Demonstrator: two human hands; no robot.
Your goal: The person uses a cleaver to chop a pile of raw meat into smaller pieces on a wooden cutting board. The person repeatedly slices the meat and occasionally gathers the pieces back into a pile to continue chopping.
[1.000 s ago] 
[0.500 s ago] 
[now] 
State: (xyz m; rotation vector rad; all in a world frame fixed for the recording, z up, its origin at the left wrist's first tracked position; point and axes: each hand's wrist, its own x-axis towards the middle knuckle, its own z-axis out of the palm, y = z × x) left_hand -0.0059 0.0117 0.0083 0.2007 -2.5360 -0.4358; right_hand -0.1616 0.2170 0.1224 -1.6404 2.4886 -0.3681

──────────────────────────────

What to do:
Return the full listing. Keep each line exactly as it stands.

Task result:
Demonstrator: two human hands; no robot.
Your goal: The person uses a cleaver to chop a pile of raw meat into smaller pieces on a wooden cutting board. The person repeatedly slices the meat and occasionally gathers the pieces back into a pile to continue chopping.
[1.000 s ago] 
[0.500 s ago] 
[now] 
State: (xyz m; rotation vector rad; all in a world frame fixed for the recording, z up, its origin at the left wrist's first tracked position; point and axes: each hand's wrist, its own x-axis towards the middle knuckle, its own z-axis out of the palm, y = z × x) left_hand -0.0059 0.0117 0.0083 0.2007 -2.5360 -0.4358; right_hand -0.1616 0.2170 0.1224 -1.6404 2.4886 -0.3681

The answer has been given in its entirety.